Section 10.10 Severability. If any term or provision of this Agreement shall for any reason be held to be invalid, illegal or unenforceable in any situation in any jurisdiction, then, to the extent that the economic and legal substance of the transactions contemplated hereby is not affected in a manner that is materially adverse to either party hereto, all other terms and provisions of this Agreement shall nevertheless remain in full force and effect and the enforceability and validity of the offending term or provision shall not be affected in any other situation or jurisdiction.
Section 10.11 Specific Performance. Each of the parties acknowledges and agrees that the other party would be damaged irreparably in the event any of the provisions of this Agreement are not performed in accordance with their specific terms or otherwise are breached or violated. Accordingly, each of the parties agrees that, without posting bond or other undertaking, the other party will be entitled to seek an injunction or injunctions to prevent breaches or violations of the provisions of this Agreement and to seek to enforce specifically this Agreement and the terms and provisions hereof in any action, suit or other proceeding instituted in any court of the United States or any state thereof having jurisdiction over the parties and the matter in addition to any other remedy to which it may be entitled, at law or in equity.
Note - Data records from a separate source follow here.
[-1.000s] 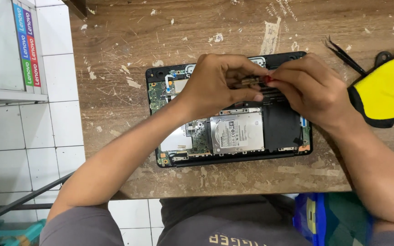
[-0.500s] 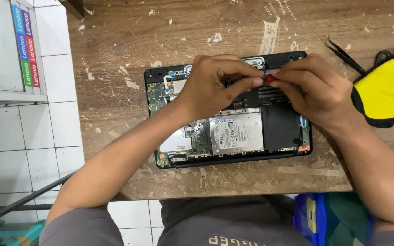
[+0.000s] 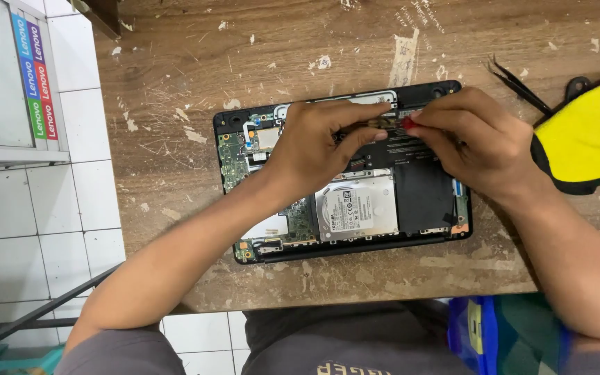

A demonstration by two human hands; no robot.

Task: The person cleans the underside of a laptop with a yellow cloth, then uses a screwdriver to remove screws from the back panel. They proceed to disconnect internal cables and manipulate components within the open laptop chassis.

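I see the scarred wooden table (image 3: 196, 83) carrying every item. At its centre lies the opened laptop (image 3: 446, 215), base cover off, green circuit board (image 3: 234, 160) at the left side and silver hard drive (image 3: 357, 207) near the front edge. A yellow cloth (image 3: 585, 139) with dark trim lies at the right, black tweezers (image 3: 519, 85) just beside it. My left hand (image 3: 314, 149) rests on the laptop's middle, fingers curled, tips pressed at the rear edge. My right hand (image 3: 477, 142) meets it there, thumb and forefinger pinching a small red-tipped tool (image 3: 407, 123). I cannot tell which part the fingertips grip.
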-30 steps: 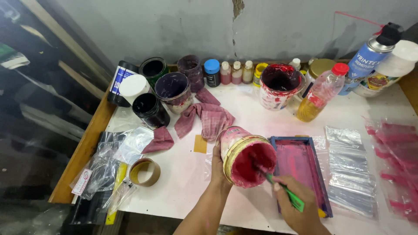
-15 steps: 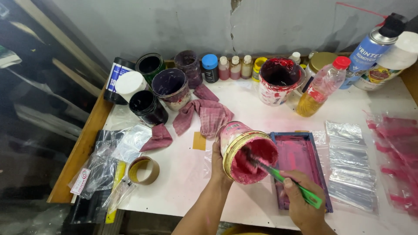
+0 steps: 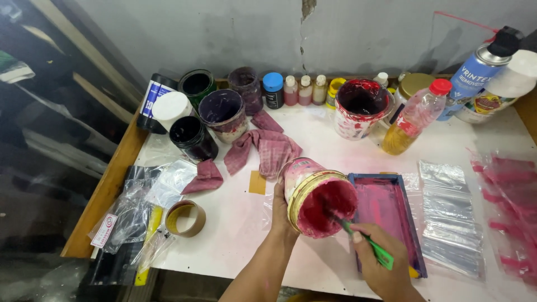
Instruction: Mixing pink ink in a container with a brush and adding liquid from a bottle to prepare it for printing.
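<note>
A white worktable (image 3: 313, 263) with a wooden edge fills the view, set against a grey wall. Along its right side lie sheets of clear plastic film (image 3: 450, 215), some smeared pink. Near the middle sits a dark-framed printing screen (image 3: 386, 210), its mesh stained magenta. A crumpled pink rag (image 3: 263, 148) lies spread behind it, with a smaller pink cloth further left.

At the back stands a row of containers — a red-smeared paint tub (image 3: 361, 109), a purple-stained tub (image 3: 224, 114), a black pot (image 3: 192, 137), small bottles and a plastic bottle of yellow liquid (image 3: 411, 120). A blue spray can (image 3: 478, 70) leans in the far right corner.

The left hand (image 3: 281, 215) is wrapped around the side of a paint can (image 3: 316, 196), holding it tipped off the table with its mouth toward the camera, just left of the printing screen; the inside is coated in thick pink-red ink. The right hand (image 3: 383, 268) is closed around a green-handled tool (image 3: 366, 243) whose tip reaches into the ink inside the can.

A roll of brown tape (image 3: 185, 218) lies at the left front, beside crumpled clear bags.
</note>
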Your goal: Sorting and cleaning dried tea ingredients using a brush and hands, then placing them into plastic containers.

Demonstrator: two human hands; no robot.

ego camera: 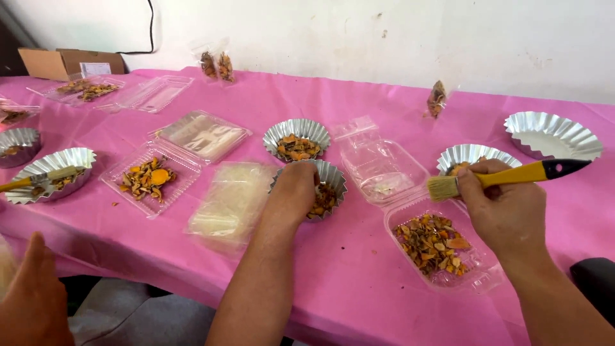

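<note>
Pink cloth covers the counter (pixel 359 275), which runs along a scuffed white wall (pixel 333 32). We see our left hand (pixel 296 187) lying curled over the near rim of a fluted silver foil cup (pixel 332 181) holding dried orange-brown chips; the fingers dip inside it, so we cannot tell whether they pinch anything. Our right hand (pixel 503 205) is closed around the yellow handle of a flat brush with pale bristles and a black tip (pixel 509 176), held level with the bristles pointing left, above the open clear plastic clamshell box (pixel 442 247) that lies just near-left of that hand, its near half filled with the same dried chips and its far lid half almost bare.

Behind the right hand a second foil cup (pixel 474 156) is partly hidden. Farther left sits a filled foil cup (pixel 296 140), and an unfilled one (pixel 552 134) stands at the far right. A cloudy plastic sheet (pixel 232 200) lies left of our forearm, beside a clear tray of orange pieces (pixel 150 178). At the near left edge another person's hand (pixel 32 295) is cut off by the frame, and beyond it a brush rests in a foil cup (pixel 51 173).
</note>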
Each of the parties further agrees that, in the event of any action for specific performance in respect of such breach of violation, it will not assert the defense that a remedy at law would be adequate.
Section 10.12 Counterparts. This Agreement may be executed in any number of counterparts and by the parties hereto in separate counterparts, each of which when so executed shall be deemed to be an original and all of which taken together shall constitute one and the same agreement. Copies of executed counterparts transmitted by telecopy, facsimile or other similar means of electronic transmission, including “PDF,” shall be considered original executed counterparts, provided receipt of such counterparts is confirmed.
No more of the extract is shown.